● WORK REQUEST
For the data below, restate word for word only the lines from the line containing "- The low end" through the line containing "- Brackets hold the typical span", both ends included.

________________

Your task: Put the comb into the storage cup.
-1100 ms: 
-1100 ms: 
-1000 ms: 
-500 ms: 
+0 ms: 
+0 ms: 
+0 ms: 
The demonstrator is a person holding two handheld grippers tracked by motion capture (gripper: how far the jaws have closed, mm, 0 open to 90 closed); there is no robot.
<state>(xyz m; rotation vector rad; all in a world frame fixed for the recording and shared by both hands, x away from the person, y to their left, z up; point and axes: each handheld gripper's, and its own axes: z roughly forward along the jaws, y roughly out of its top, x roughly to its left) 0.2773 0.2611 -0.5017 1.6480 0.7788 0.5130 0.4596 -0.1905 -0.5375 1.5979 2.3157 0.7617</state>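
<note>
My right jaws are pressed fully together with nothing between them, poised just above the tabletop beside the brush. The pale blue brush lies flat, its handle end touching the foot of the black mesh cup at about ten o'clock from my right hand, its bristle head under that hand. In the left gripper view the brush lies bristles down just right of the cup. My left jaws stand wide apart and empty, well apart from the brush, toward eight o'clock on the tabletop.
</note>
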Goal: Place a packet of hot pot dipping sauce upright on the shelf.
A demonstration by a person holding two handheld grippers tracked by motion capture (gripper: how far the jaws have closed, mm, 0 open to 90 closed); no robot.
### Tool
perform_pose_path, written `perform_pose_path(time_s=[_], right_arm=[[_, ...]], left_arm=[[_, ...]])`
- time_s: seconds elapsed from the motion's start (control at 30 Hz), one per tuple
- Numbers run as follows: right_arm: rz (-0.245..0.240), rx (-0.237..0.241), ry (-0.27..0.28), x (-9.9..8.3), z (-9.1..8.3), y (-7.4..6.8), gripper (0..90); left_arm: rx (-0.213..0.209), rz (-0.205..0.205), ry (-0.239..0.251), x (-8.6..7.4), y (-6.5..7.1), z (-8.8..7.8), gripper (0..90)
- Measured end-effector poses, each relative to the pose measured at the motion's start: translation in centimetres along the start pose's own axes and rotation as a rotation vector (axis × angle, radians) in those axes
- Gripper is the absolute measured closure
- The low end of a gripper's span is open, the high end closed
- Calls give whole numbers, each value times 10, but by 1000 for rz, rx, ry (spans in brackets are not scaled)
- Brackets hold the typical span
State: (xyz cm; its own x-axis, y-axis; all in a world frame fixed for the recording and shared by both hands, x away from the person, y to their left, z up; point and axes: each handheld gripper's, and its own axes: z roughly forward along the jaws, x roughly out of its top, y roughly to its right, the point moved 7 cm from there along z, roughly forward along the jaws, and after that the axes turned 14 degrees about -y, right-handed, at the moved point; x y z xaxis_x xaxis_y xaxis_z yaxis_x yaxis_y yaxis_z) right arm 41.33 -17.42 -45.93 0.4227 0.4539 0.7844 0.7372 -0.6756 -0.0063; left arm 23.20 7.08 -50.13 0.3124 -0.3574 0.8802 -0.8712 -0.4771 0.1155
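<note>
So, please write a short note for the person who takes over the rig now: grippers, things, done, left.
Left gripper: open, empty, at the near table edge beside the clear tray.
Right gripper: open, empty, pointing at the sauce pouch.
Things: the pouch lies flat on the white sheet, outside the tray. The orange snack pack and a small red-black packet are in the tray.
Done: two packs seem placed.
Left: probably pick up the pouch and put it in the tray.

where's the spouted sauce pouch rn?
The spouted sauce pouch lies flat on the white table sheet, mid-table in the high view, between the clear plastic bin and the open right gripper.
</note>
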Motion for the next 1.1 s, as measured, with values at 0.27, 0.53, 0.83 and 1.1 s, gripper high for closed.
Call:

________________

● RESPONSE BOX
- The low end of a gripper's span is open, the high end closed
- Calls give whole numbers, each value times 10, but by 1000 for rz, rx, ry (spans in brackets are not scaled)
- Brackets hold the typical span

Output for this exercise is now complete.